▸ What needs to be done: Your task is to write out exactly the lines of the listing below, from the first down to the line that holds "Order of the".

Provided data below:

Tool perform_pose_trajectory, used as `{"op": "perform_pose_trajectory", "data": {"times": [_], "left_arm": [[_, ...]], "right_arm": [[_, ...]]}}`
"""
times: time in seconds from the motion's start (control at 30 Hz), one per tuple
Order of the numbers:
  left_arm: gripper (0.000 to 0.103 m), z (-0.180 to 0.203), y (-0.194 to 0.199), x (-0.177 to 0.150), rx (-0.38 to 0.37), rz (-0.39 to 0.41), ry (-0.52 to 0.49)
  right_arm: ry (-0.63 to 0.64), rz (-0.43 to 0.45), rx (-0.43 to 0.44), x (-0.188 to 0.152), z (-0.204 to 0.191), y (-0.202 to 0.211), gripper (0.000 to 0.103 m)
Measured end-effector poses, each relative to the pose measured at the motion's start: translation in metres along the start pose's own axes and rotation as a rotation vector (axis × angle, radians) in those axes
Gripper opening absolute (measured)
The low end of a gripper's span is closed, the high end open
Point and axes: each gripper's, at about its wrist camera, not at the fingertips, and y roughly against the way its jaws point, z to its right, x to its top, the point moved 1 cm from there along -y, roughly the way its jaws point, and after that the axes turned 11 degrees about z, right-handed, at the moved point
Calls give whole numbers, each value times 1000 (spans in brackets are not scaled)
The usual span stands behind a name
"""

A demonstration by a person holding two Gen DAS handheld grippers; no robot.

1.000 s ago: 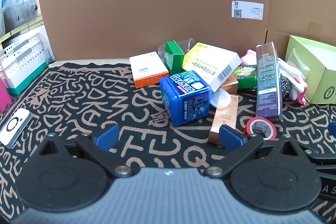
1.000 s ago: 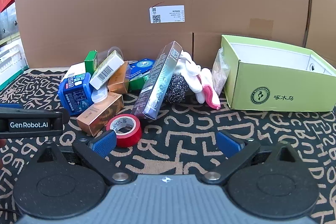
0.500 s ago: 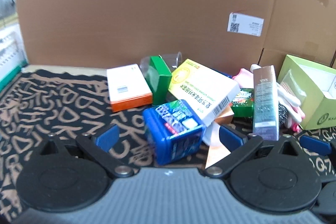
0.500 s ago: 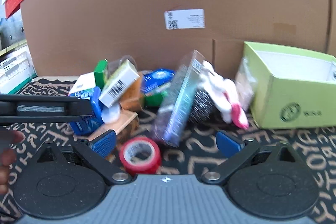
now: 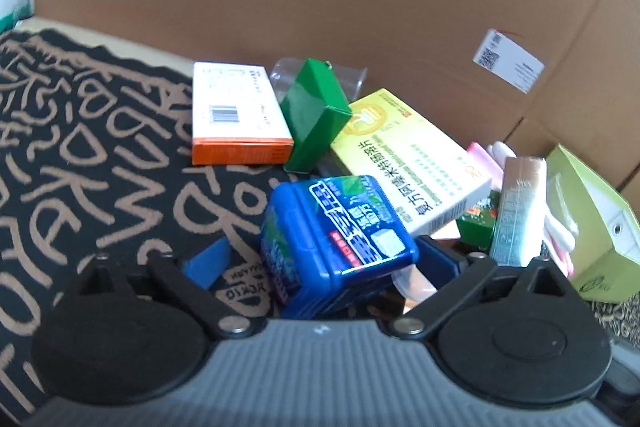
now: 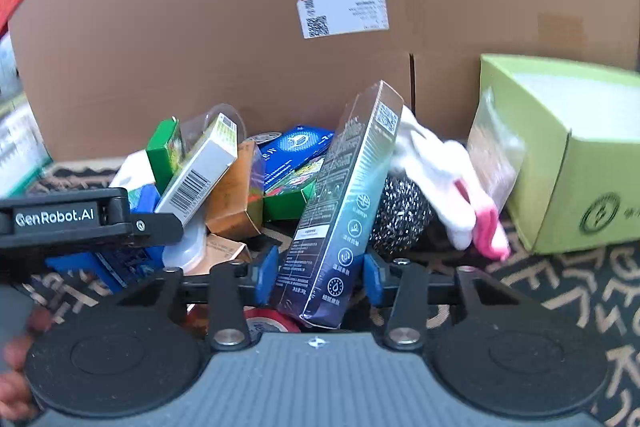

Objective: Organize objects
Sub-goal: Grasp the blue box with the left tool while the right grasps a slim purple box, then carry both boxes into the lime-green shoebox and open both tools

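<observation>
Left gripper (image 5: pixel 320 263) is standing wide open, its blue pads (image 5: pixel 208 261) flanking the blue tub (image 5: pixel 336 239). The tub is sitting tilted on the patterned mat (image 5: pixel 80 155), between the fingers; the right pad looks to be touching or just beside the tub's side, the left pad apart from it.

Right gripper (image 6: pixel 318 273) is standing partly closed around the tall dark box (image 6: pixel 344 207). Both pads are sitting just beside the box's lower sides; cannot tell whether they are pressing it yet. The box is leaning left-to-right, its top resting by the white-pink glove (image 6: pixel 452 183), with the steel scourer (image 6: pixel 400 219) behind it. A red tape roll (image 6: pixel 268 323) is lying under the box's bottom corner.

The yellow carton (image 5: pixel 408 163) is lying propped over the pile above the tub. Green box (image 5: pixel 312 115) and orange-edged box (image 5: pixel 236 115) are sitting to its left. The lime bin (image 6: pixel 568 155) is standing at right, open.
</observation>
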Motion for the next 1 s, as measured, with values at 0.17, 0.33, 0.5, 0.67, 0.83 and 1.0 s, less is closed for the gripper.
{"op": "perform_pose_trajectory", "data": {"times": [0.17,0.33,0.5,0.67,0.83,1.0], "left_arm": [[70,7,11,3,-45,0,-47],[66,15,43,-1,-68,39,-77],[62,39,80,4,-147,81,-111],[62,88,98,18,-265,132,-163],[62,153,93,31,-389,152,-230],[62,221,65,40,-505,132,-259]], "right_arm": [[-32,48,38,5,3,20,26],[-46,85,92,10,6,48,26],[-68,144,118,15,18,77,26],[-105,230,105,29,43,102,26],[-116,341,29,50,78,126,26],[-101,376,-94,65,118,129,26]]}}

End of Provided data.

▸ Result:
Tool perform_pose_trajectory, used as `{"op": "perform_pose_trajectory", "data": {"times": [_], "left_arm": [[_, ...]], "right_arm": [[_, ...]]}}`
"""
times: time in seconds from the motion's start (control at 30 Hz), one per tuple
Order of the numbers:

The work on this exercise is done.